» **Action item**:
From first line to last, copy the listing exactly and omit its pictures.

» **Data shown**:
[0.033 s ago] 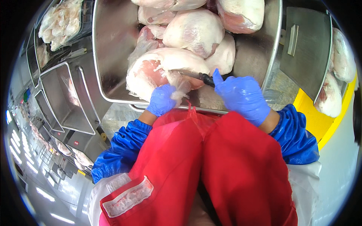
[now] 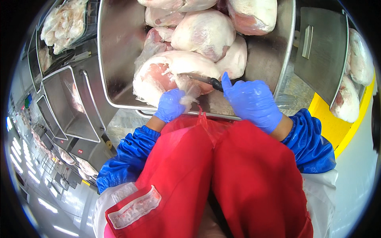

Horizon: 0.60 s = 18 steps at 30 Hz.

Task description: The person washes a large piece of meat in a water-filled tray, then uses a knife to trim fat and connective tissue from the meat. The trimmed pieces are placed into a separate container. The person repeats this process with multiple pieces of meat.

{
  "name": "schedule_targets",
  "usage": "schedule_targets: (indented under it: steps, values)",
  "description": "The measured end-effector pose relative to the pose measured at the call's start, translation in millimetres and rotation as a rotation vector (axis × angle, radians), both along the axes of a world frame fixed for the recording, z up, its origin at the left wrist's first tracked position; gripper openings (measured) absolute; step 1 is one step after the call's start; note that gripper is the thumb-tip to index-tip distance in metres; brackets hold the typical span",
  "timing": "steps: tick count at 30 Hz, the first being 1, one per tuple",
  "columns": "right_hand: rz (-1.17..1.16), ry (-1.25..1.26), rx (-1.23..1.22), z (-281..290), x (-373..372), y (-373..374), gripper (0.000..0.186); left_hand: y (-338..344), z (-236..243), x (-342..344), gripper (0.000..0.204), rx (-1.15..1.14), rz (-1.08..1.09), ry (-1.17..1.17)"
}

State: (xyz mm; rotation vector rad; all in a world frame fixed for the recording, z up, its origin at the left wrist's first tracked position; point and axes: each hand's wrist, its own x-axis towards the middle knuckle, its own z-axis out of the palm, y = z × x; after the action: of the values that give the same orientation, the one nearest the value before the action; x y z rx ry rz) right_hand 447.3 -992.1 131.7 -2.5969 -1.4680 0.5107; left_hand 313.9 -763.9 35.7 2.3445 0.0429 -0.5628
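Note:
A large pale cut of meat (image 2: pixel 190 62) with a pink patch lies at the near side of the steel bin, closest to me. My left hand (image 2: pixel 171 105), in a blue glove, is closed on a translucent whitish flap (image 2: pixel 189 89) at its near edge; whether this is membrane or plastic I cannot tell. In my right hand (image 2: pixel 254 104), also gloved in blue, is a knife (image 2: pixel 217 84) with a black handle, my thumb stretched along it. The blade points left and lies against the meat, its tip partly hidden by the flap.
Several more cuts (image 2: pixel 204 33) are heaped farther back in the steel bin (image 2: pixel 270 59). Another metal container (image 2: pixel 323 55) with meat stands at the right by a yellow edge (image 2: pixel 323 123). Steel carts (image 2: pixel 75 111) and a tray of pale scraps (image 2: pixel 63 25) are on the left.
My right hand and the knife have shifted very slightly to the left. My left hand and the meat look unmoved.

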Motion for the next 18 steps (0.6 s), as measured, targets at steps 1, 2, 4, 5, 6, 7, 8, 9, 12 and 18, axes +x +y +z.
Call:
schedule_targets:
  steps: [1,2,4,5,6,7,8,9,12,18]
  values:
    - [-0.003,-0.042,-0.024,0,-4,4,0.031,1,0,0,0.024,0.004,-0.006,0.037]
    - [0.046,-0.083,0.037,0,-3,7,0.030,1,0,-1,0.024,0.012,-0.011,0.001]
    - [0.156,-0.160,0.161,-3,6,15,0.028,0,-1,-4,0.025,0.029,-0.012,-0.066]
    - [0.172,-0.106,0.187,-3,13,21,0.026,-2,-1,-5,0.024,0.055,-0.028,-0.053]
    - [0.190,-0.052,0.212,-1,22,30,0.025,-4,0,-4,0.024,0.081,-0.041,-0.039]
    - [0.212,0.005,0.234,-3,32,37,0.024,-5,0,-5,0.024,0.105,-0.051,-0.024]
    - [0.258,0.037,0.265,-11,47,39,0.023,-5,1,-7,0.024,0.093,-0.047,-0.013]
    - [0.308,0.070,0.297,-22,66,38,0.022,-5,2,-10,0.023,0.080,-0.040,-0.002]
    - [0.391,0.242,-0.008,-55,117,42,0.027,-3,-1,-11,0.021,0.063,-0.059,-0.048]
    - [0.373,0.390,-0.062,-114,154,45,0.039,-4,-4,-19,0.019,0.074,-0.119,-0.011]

» **Response below**:
[0.033 s ago] 
[now] 

Horizon: 0.60 s = 18 steps at 30 Hz.

Task description: The person washes a large piece of meat in a water-filled tray, then uses a knife to trim fat and connective tissue from the meat. The trimmed pieces are placed into a separate container. The person repeats this process with multiple pieces of meat.

{
  "name": "schedule_targets",
  "usage": "schedule_targets: (indented under it: steps, values)",
  "description": "The measured end-effector pose relative to the pose measured at the call's start, translation in millimetres and rotation as a rotation vector (axis × angle, radians), both along the axes of a world frame fixed for the recording, z up, its origin at the left wrist's first tracked position; gripper openings (measured) absolute; step 1 is one step after the call's start; note that gripper is the thumb-tip to index-tip distance in metres; brackets hold the typical span",
  "timing": "steps: tick count at 30 Hz, the first being 1, one per tuple",
  "columns": "right_hand: rz (-1.17..1.16), ry (-1.25..1.26), rx (-1.23..1.22), z (-281..290), x (-373..372), y (-373..374), gripper (0.000..0.186); left_hand: y (-338..344), z (-236..243), x (-342..344), gripper (0.000..0.204), rx (-1.15..1.14), rz (-1.08..1.09), ry (-1.17..1.17)"
}

State: (xyz mm; rotation vector rad; all in a world frame fixed for the recording, z up, its origin at the left wrist's first tracked position; point and axes: each hand's wrist, its own x-axis towards the middle knuckle, its own z-axis out of the palm, y = z × x; after the action: of the values that give the same orientation, the one nearest the value before the action; x y z rx ry rz) right_hand 447.3 -992.1 131.7 -2.5969 -1.4680 0.5107; left_hand 313.9 -763.9 35.7 2.3445 0.0429 -0.5628
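Note:
A large pale cut of meat (image 2: pixel 190 62) with a pink patch lies at the near side of the steel bin, closest to me. My left hand (image 2: pixel 171 105), in a blue glove, is closed on a translucent whitish flap (image 2: pixel 189 89) at its near edge; whether this is membrane or plastic I cannot tell. In my right hand (image 2: pixel 254 104), also gloved in blue, is a knife (image 2: pixel 217 84) with a black handle, my thumb stretched along it. The blade points left and lies against the meat, its tip partly hidden by the flap.
Several more cuts (image 2: pixel 204 33) are heaped farther back in the steel bin (image 2: pixel 270 59). Another metal container (image 2: pixel 323 55) with meat stands at the right by a yellow edge (image 2: pixel 323 123). Steel carts (image 2: pixel 75 111) and a tray of pale scraps (image 2: pixel 63 25) are on the left.
My right hand and the knife have shifted very slightly to the left. My left hand and the meat look unmoved.
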
Motion for the next 18 steps (0.6 s), as measured, targets at steps 1, 2, 4, 5, 6, 7, 8, 9, 12 and 18, axes +x +y +z.
Call:
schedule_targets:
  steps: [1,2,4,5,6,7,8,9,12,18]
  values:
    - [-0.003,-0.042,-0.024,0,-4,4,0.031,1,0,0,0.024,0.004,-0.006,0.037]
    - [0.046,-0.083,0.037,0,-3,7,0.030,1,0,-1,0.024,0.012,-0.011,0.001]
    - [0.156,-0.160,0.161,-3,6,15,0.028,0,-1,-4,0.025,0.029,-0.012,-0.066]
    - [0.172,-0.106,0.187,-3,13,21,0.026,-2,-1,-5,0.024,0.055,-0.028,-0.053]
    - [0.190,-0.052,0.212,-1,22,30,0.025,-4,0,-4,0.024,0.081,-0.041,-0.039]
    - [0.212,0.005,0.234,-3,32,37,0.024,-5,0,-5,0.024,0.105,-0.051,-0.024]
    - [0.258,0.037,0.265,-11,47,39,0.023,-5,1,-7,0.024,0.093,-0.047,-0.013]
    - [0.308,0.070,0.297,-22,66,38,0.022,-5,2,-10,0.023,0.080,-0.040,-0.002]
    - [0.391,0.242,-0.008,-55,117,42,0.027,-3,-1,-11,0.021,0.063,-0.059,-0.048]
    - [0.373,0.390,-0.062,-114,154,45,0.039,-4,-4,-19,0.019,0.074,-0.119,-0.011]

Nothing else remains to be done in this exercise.